# Problem:
The listing is to be duplicated in full, exactly as written.

----------

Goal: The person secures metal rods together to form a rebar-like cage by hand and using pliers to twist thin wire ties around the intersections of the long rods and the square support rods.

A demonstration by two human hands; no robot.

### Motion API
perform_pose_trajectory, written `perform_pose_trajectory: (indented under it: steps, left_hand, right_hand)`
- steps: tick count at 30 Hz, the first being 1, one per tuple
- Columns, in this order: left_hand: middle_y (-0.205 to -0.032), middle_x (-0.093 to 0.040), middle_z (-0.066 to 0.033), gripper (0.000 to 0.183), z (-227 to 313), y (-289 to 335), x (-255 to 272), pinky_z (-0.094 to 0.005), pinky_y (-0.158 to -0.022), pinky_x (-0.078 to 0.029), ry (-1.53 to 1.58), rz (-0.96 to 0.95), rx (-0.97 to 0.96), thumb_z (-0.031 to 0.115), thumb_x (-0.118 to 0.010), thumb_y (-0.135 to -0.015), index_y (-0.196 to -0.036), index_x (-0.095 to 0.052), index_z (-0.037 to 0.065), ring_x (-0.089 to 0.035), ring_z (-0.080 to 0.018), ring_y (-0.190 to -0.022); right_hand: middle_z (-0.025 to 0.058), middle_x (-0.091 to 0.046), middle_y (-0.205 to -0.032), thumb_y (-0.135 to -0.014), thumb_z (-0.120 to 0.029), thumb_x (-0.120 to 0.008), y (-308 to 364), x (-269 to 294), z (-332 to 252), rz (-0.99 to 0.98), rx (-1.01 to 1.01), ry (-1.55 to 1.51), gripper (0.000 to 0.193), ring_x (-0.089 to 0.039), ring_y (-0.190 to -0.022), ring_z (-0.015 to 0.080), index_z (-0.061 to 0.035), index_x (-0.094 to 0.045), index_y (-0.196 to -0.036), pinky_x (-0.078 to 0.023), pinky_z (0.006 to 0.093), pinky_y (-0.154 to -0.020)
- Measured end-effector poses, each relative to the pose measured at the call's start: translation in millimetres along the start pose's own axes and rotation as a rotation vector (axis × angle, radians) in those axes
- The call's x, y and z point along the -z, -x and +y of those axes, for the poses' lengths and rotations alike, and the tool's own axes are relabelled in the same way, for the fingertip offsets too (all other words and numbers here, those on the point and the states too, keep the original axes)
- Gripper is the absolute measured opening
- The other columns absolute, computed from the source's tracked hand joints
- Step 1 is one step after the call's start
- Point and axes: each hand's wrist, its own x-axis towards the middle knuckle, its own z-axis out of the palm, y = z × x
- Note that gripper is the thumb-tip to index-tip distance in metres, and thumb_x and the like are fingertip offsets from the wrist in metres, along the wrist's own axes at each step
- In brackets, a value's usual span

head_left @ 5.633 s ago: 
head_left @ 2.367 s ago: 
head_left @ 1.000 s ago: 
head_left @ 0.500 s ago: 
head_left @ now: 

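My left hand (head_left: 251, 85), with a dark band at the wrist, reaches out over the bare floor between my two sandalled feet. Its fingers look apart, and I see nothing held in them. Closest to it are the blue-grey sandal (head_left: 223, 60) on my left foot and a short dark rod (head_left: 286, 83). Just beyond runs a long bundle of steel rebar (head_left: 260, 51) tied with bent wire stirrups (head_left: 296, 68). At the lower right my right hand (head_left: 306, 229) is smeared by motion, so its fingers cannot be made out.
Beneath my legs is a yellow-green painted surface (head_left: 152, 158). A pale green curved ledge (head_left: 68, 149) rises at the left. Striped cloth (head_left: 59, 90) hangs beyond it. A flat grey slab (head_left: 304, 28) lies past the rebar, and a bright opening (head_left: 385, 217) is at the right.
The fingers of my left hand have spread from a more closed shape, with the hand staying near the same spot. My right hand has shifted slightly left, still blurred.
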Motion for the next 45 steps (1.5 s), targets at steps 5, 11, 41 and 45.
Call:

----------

# Expected output:
Goal: The person secures metal rods together to form a rebar-like cage by hand and using pliers to twist thin wire ties around the intersections of the long rods and the square support rods.

A demonstration by two human hands; no robot.

### Motion API
perform_pose_trajectory, written `perform_pose_trajectory: (indented under it: steps, left_hand, right_hand)`
- steps: tick count at 30 Hz, the first being 1, one per tuple
- Columns, in this order: left_hand: middle_y (-0.205 to -0.032), middle_x (-0.093 to 0.040), middle_z (-0.066 to 0.033), gripper (0.000 to 0.183), z (-227 to 313), y (-289 to 335), x (-255 to 272), pinky_z (-0.094 to 0.005), pinky_y (-0.158 to -0.022), pinky_x (-0.078 to 0.029), ry (-1.53 to 1.58), rz (-0.96 to 0.95), rx (-0.97 to 0.96), thumb_z (-0.031 to 0.115), thumb_x (-0.118 to 0.010), thumb_y (-0.135 to -0.015), index_y (-0.196 to -0.036), index_x (-0.095 to 0.052), index_z (-0.037 to 0.065), ring_x (-0.089 to 0.035), ring_z (-0.080 to 0.018), ring_y (-0.190 to -0.022); right_hand: middle_z (-0.025 to 0.058), middle_x (-0.091 to 0.046), middle_y (-0.205 to -0.032), thumb_y (-0.135 to -0.014), thumb_z (-0.120 to 0.029), thumb_x (-0.120 to 0.008), y (-308 to 364), x (-269 to 294), z (-332 to 252), rz (-0.99 to 0.98), rx (-1.01 to 1.01), ry (-1.55 to 1.51), gripper (0.000 to 0.193), ring_x (-0.089 to 0.039), ring_y (-0.190 to -0.022), ring_z (-0.015 to 0.080), index_z (-0.061 to 0.035), index_x (-0.094 to 0.045), index_y (-0.196 to -0.036), pinky_x (-0.078 to 0.023), pinky_z (0.006 to 0.093), pinky_y (-0.154 to -0.020)
- Measured end-effector poses, each relative to the pose measured at the call's start: translation in millimetres along the start pose's own axes and rotation as a rotation vector (axis × angle, radians) in those axes
- The call's x, y and z point along the -z, -x and +y of those axes, for the poses' lengths and rotations alike, and the tool's own axes are relabelled in the same way, for the fingertip offsets too (all other words and numbers here, those on the point and the states too, keep the original axes)
- Gripper is the absolute measured opening
- The other columns absolute, computed from the source's tracked hand joints
- Step 1 is one step after the call's start
- Point and axes: each hand's wrist, its own x-axis towards the middle knuckle, its own z-axis out of the palm, y = z × x
- Note that gripper is the thumb-tip to index-tip distance in metres, and thumb_x and the like are fingertip offsets from the wrist in metres, along the wrist's own axes at each step
- In brackets, a value's usual span

head_left @ 5.633 s ago: 
head_left @ 2.367 s ago: 
head_left @ 1.000 s ago: 
head_left @ 0.500 s ago: 
head_left @ now: 

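My left hand (head_left: 251, 85), with a dark band at the wrist, reaches out over the bare floor between my two sandalled feet. Its fingers look apart, and I see nothing held in them. Closest to it are the blue-grey sandal (head_left: 223, 60) on my left foot and a short dark rod (head_left: 286, 83). Just beyond runs a long bundle of steel rebar (head_left: 260, 51) tied with bent wire stirrups (head_left: 296, 68). At the lower right my right hand (head_left: 306, 229) is smeared by motion, so its fingers cannot be made out.
Beneath my legs is a yellow-green painted surface (head_left: 152, 158). A pale green curved ledge (head_left: 68, 149) rises at the left. Striped cloth (head_left: 59, 90) hangs beyond it. A flat grey slab (head_left: 304, 28) lies past the rebar, and a bright opening (head_left: 385, 217) is at the right.
The fingers of my left hand have spread from a more closed shape, with the hand staying near the same spot. My right hand has shifted slightly left, still blurred.
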Motion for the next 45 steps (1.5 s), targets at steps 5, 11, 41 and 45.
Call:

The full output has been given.